Water is the lifeblood of river networks, and its quality plays a crucial role in sustaining both aquatic ecosystems and human societies. Real-time monitoring of water quality is increasingly reliant on in-situ sensor technology. Anomaly detection is crucial for identifying erroneous patterns in sensor data, but can be a challenging task due to the complexity and variability of the data, even under normal conditions. This paper presents a solution to the challenging task of anomaly detection for river network sensor data, which is essential for the accurate and continuous monitoring of water quality. We use a graph neural network model, the recently proposed Graph Deviation Network (GDN), which employs graph attention-based forecasting to capture the complex spatio-temporal relationships between sensors. We propose an alternate anomaly threshold criteria for the model, GDN+, based on the learned graph.

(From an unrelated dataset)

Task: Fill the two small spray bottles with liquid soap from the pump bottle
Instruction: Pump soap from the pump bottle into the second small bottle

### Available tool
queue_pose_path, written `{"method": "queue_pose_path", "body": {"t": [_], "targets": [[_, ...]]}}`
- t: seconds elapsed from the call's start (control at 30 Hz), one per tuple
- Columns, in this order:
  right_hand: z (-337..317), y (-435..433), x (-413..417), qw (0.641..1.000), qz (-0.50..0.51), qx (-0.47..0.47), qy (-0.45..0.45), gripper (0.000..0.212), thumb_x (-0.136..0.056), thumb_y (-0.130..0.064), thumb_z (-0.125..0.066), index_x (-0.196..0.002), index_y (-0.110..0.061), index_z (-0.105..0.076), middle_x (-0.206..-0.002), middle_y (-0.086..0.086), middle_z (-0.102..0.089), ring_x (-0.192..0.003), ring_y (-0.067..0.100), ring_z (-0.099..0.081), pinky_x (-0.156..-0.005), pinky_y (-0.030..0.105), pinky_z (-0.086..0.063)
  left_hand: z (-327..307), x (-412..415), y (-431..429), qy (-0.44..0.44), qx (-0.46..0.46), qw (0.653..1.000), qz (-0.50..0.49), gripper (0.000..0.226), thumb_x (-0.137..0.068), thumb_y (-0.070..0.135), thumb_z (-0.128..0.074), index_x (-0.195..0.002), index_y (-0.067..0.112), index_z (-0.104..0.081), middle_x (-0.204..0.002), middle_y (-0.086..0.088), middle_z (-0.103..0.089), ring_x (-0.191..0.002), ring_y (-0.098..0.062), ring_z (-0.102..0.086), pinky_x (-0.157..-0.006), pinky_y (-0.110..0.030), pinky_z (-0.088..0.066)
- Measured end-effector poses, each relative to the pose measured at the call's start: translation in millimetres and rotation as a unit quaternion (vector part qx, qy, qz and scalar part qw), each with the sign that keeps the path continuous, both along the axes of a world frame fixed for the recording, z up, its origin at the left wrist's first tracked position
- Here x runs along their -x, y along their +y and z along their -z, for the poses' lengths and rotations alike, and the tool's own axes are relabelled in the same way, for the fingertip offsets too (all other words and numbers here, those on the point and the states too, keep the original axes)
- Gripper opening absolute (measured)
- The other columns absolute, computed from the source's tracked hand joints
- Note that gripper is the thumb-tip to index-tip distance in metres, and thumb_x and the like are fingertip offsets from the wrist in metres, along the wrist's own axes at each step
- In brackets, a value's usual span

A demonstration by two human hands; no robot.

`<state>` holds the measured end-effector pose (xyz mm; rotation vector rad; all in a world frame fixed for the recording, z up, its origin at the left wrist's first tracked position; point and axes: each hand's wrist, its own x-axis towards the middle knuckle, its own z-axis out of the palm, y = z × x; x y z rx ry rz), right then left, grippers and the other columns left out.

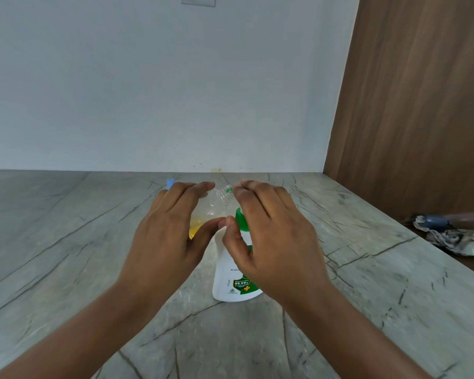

To evaluate the model's efficacy, we introduce new benchmarking simulation experiments with highly-sophisticated dependency structures and subsequence anomalies of various types. We further examine the strengths and weaknesses of this baseline approach, GDN, in comparison to other benchmarking methods on complex real-world river network data. Findings suggest that GDN+ outperforms the baseline approach in high-dimensional data, while also providing improved interpretability. We also introduce software called gnnad.

翻译：水是河网的生命之源，其水质对维持水生生态系统和人类社会具有至关重要的作用。水质实时监测日益依赖于原位传感器技术。异常检测对于识别传感器数据中的错误模式至关重要，但由于数据（即使在正常条件下）的复杂性和多变性，这一任务极具挑战性。本文针对河网传感器数据这一挑战性异常检测任务提出了解决方案，这对水质精确持续监测至关重要。我们采用了图神经网络模型——最近提出的图偏差网络（GDN），该模型利用基于图注意力的预测来捕捉传感器间复杂的时空关系。我们基于学习到的图结构，提出了替代异常阈值准则的GDN+模型。为评估模型效能，我们引入了具有高度复杂依赖结构和多种子序列异常类型的新型基准仿真实验。我们进一步在复杂真实河网数据上，将基线方法GDN与其他基准方法进行对比分析其优劣。结果表明，GDN+在高维数据中优于基线方法，同时具有更强的可解释性。我们还介绍了名为gnnad的软件工具。